Only the number is wanted: count the lines in the data with "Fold" in them.

- [Provided information]:
- - - -
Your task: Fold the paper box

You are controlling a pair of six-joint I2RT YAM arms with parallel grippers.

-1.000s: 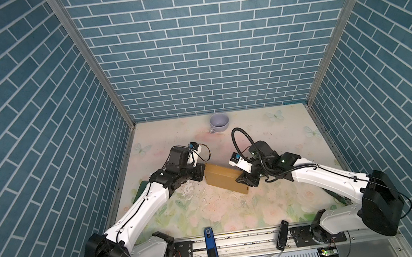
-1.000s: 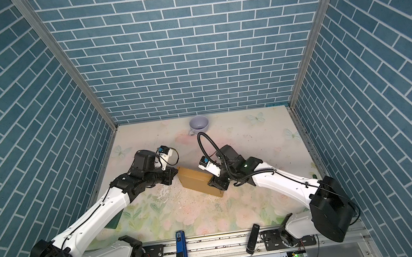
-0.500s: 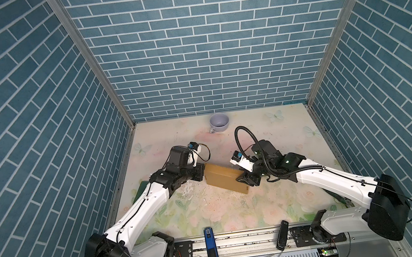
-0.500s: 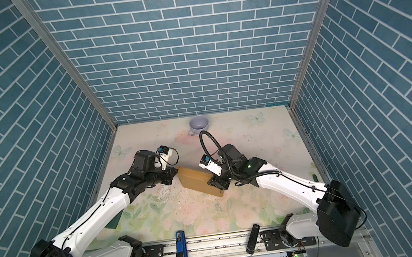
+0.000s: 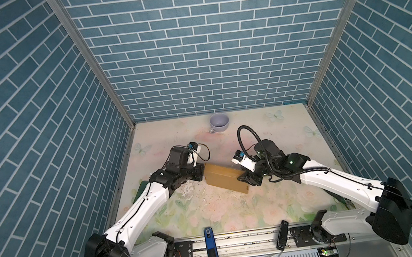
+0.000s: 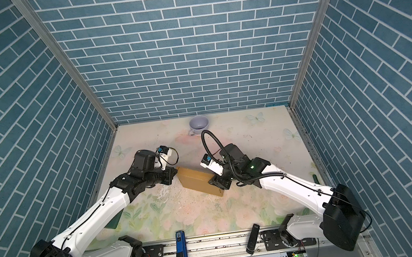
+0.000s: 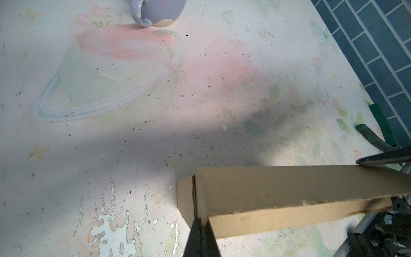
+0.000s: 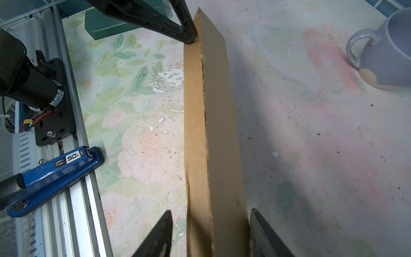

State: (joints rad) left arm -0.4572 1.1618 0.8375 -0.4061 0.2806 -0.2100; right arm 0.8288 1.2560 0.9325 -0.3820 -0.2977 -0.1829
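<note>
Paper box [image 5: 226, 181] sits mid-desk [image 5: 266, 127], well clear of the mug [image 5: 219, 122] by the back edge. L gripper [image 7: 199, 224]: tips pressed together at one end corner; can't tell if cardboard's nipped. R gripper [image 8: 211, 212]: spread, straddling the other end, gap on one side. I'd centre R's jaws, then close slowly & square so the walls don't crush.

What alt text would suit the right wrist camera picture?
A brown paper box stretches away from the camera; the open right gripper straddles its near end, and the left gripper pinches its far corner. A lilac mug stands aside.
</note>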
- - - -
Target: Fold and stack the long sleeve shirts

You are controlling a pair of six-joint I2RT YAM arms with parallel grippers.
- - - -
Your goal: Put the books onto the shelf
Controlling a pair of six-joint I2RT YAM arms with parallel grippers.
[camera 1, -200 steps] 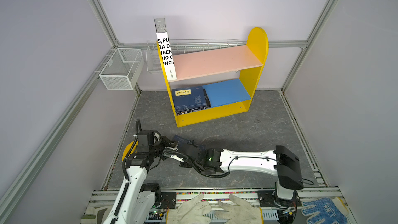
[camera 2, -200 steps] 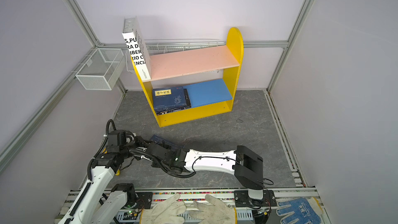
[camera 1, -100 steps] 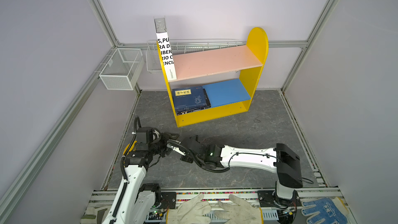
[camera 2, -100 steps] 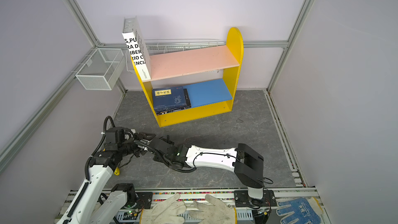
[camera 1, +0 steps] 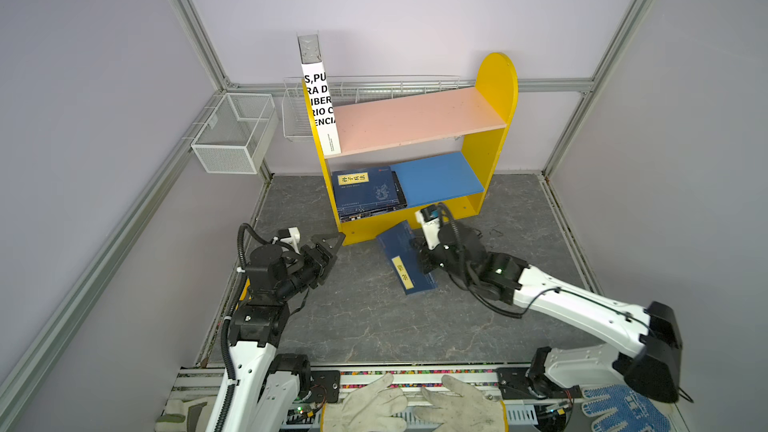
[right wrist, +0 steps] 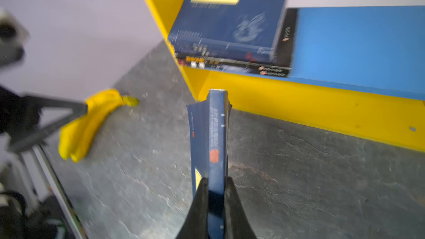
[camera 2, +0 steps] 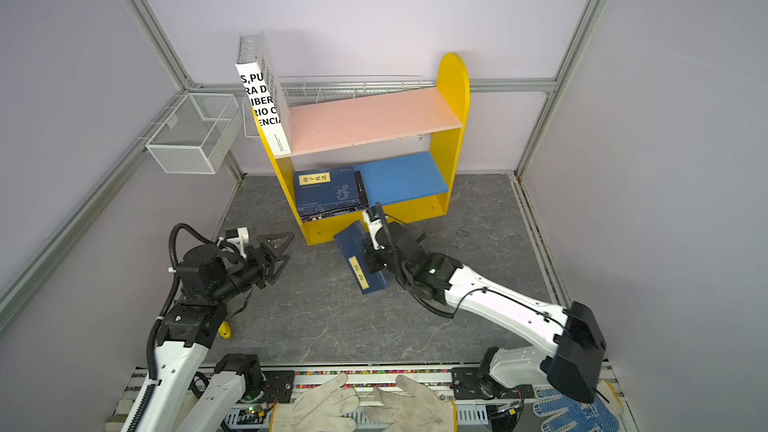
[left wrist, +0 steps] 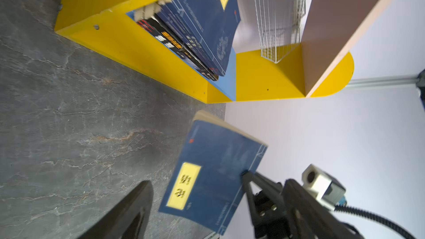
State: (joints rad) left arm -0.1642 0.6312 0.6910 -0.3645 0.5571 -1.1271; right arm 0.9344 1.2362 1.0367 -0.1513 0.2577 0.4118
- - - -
- [Answer to the problem]:
2